YOUR OBJECTIVE — Below are records with pictures. Reproduce exactly the lines from the line with "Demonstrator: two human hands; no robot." to the line with "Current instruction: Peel", inclusive, and leave each picture out.

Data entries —
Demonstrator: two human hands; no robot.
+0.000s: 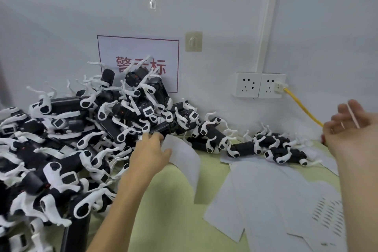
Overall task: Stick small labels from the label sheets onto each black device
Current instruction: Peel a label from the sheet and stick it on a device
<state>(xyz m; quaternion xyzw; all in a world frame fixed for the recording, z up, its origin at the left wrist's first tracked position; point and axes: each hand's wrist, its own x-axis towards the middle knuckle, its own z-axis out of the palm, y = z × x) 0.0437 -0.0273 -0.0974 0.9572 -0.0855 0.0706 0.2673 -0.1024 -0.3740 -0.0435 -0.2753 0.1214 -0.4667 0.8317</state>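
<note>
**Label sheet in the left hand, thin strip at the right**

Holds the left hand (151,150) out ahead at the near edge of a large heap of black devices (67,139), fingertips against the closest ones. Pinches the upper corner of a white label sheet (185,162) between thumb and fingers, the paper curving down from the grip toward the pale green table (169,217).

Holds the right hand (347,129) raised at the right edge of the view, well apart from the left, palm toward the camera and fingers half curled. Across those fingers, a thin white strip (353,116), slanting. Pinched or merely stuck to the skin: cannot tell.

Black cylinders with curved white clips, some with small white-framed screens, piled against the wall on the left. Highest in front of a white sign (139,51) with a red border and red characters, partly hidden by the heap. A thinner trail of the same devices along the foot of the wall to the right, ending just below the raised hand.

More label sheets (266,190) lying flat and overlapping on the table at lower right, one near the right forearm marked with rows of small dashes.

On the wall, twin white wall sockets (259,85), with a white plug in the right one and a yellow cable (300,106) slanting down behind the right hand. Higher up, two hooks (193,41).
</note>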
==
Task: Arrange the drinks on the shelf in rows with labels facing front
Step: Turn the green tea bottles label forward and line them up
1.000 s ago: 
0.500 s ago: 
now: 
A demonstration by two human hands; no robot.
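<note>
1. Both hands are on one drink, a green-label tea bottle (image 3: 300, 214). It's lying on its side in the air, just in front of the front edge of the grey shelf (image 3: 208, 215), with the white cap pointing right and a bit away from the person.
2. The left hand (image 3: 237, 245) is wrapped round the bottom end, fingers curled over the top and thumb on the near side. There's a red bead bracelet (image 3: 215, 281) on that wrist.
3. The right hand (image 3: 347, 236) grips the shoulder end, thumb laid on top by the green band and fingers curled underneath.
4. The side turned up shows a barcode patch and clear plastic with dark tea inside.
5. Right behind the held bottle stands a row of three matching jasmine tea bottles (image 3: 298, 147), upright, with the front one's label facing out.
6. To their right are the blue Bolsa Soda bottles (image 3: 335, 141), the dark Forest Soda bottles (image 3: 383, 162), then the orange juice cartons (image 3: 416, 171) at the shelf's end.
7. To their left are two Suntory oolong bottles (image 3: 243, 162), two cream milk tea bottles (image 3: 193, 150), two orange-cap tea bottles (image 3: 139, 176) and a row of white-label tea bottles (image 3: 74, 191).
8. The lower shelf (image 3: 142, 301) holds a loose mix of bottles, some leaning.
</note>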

SOLUTION TO THE PROBLEM —
Demonstrator: two human hands; no robot.
+0.000s: 
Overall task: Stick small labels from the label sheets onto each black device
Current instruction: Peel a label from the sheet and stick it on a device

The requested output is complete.